Si esos juguetes tuvieran función terapéutica no debería ser Amazon el canal de libre acceso a tan inquietante mercancía
Así, habrá quien falazmente equipare estos muñecos con la representación de delitos que podemos encontrar en el arte, en la literatura o en los juegos infantiles. Es más, el terreno de la realidad virtual aun nos brinda nuevos ejemplos y podríamos epatar sin descanso a nuestros contertulios si les preguntásemos, por ejemplo, si debería ser legal un videojuego en el que fuera posible ejercer agresiones sexuales sobre mujeres. He aquí otra paradoja de la razón: ¿si podemos descabezar personas en un videojuego por qué no vamos a poder perpetrar violaciones? ¿Por qué prohibir, entonces, la violación y no así el asesinato en los videojuegos?
Creo que este tipo de ejercicios argumentales tienen un valor retórico y hasta pedagógico, pero también estoy convencido de que estas argucias suelen rendir resultados políticamente tramposos. Afortunadamente los videojuegos con violaciones o los juguetes sexuales de los pedófilos no están entre los principales problemas de los españoles, por más que haya quien se entretiene buscándole las costuras a estos argumentos.
Estas paradojas suelen escamotear alguna falacia invisible y, en demasiadas ocasiones, tienden a ser depositarias del ingenio narcisista de quien las formula. Para prohibir la comercialización de juguetes sexuales para pedófilos bastaría con trasladar la carga de la prueba a quienes sostienen que no hay relación causal entre el uso de estos dispositivos y los crímenes pederastas.
Es tal la imponderabilidad de los bienes que compiten en este dilema —la inviolabilidad de un niño frente al placer sexual de un sujeto o el derecho al comercio de un fabricante— que creo que existen argumentos más que definitivos no sólo para celebrar la medida, sino para refrendar nuestra intuición moral compartida. Parece claro, por lo demás, que si algún estudio evidenciara que estos juguetes pudieran tener una función terapéutica no debería ser Amazon el canal de libre acceso a esta inquietante mercancía.

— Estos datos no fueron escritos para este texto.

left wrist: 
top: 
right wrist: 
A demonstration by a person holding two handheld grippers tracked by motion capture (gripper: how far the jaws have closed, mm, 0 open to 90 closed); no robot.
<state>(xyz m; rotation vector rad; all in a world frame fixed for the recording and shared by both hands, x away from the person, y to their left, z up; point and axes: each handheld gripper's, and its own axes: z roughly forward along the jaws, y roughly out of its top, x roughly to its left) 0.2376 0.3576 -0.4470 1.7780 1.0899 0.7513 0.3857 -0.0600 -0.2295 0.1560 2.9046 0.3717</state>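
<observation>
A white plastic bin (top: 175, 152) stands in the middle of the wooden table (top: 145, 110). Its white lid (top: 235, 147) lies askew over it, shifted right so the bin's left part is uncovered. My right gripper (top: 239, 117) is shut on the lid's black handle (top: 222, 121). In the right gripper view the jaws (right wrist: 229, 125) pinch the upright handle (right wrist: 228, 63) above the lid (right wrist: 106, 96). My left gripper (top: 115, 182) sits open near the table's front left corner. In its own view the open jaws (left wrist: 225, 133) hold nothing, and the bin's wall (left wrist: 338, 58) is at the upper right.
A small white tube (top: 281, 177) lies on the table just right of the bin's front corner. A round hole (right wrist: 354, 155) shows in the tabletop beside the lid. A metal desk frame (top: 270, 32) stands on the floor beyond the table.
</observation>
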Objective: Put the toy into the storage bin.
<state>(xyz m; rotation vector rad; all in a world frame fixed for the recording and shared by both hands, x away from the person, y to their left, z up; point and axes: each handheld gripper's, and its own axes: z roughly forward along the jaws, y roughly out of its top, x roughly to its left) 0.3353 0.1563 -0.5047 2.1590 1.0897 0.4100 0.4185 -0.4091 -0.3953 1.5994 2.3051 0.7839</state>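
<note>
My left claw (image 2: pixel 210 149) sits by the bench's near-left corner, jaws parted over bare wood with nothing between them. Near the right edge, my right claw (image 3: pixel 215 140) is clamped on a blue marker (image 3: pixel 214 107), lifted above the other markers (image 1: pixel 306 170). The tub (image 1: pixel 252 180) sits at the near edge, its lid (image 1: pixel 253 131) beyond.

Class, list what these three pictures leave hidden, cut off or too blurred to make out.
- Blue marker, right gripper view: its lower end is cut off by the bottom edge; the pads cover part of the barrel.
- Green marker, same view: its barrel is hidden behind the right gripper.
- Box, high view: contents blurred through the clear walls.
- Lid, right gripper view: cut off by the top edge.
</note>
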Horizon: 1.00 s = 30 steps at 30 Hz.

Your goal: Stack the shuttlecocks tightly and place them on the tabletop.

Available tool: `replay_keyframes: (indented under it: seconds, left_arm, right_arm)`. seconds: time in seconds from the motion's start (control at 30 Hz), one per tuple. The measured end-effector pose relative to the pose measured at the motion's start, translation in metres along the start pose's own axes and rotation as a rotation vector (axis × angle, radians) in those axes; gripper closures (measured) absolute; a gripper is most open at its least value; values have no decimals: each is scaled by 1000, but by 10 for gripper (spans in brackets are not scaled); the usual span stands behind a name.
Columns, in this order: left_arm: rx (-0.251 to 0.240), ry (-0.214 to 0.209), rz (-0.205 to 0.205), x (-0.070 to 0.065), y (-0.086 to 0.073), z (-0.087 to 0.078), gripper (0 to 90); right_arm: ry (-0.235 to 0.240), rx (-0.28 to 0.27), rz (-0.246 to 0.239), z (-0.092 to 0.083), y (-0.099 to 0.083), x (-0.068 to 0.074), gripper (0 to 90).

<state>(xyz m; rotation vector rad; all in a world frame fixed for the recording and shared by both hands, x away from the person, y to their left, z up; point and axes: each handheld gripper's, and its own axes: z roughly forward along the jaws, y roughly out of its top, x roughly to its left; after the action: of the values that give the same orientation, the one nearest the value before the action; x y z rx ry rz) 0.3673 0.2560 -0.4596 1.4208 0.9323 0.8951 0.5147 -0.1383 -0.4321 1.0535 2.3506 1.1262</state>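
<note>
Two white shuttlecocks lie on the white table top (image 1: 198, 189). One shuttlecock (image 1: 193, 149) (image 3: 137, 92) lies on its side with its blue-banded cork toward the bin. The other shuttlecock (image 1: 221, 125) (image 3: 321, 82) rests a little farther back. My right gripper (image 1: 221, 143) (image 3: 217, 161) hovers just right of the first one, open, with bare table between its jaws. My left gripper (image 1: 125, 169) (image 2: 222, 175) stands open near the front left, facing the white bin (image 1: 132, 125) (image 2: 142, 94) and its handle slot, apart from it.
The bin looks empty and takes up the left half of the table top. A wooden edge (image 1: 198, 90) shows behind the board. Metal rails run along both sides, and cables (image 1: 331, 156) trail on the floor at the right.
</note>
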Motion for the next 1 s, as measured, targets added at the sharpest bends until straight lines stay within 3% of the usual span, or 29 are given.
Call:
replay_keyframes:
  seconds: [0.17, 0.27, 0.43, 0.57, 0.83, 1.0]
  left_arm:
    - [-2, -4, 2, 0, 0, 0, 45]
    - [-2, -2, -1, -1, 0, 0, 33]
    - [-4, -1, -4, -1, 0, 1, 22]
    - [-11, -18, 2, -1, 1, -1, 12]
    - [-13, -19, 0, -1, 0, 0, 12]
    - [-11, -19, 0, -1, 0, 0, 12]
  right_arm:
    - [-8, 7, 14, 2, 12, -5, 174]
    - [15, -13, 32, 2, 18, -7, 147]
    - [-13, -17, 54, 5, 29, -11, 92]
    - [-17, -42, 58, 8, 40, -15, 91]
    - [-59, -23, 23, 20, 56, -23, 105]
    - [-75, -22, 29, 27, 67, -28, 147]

Ciertamente, el derecho a desarrollar libremente la sexualidad de los pedófilos parece ser un bien muy escaso si en contra situamos el eventual riesgo al que podríamos someter a un menor. Y por cierto, puede que este no sea más que otro ejemplo de cómo en determinados conflictos morales las intuiciones prudenciales son nuestro mejor aliado. Hagan caso a Sócrates: los sofistas son astutos y fascinantes, por eso hay que sospechar de ellos.
*** Diego S. Garrocho Salcedo es profesor de Ética de la Universidad Autónoma de Madrid.